- TASK REQUIREMENTS
Up to and including the line containing "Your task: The", retype each line of the listing below exactly, beginning with the first.

- DATA EXTRACT
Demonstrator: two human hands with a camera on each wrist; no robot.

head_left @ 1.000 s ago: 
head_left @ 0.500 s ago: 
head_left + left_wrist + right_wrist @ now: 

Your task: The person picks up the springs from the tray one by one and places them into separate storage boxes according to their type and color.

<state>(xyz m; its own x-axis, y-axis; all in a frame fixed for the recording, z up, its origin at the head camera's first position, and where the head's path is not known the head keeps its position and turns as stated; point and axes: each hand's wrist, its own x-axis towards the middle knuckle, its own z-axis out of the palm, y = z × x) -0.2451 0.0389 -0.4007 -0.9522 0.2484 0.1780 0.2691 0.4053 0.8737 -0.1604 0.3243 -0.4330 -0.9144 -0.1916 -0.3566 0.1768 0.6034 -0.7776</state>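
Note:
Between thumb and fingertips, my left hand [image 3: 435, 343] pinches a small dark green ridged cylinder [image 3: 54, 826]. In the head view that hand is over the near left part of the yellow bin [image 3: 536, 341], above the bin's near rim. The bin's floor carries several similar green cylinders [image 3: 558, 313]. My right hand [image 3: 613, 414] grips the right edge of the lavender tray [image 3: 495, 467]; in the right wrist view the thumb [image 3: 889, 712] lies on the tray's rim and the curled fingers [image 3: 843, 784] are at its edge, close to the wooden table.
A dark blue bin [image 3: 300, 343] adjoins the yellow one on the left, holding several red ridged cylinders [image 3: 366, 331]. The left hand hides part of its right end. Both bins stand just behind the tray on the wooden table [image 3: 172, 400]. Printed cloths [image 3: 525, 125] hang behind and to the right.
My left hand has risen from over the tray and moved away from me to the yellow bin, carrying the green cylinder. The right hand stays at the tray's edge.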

- TASK RESPONSE
Demonstrator: two human hands with a camera on each wrist; no robot.

head_left @ 1.000 s ago: 
head_left @ 0.500 s ago: 
head_left + left_wrist + right_wrist @ now: 

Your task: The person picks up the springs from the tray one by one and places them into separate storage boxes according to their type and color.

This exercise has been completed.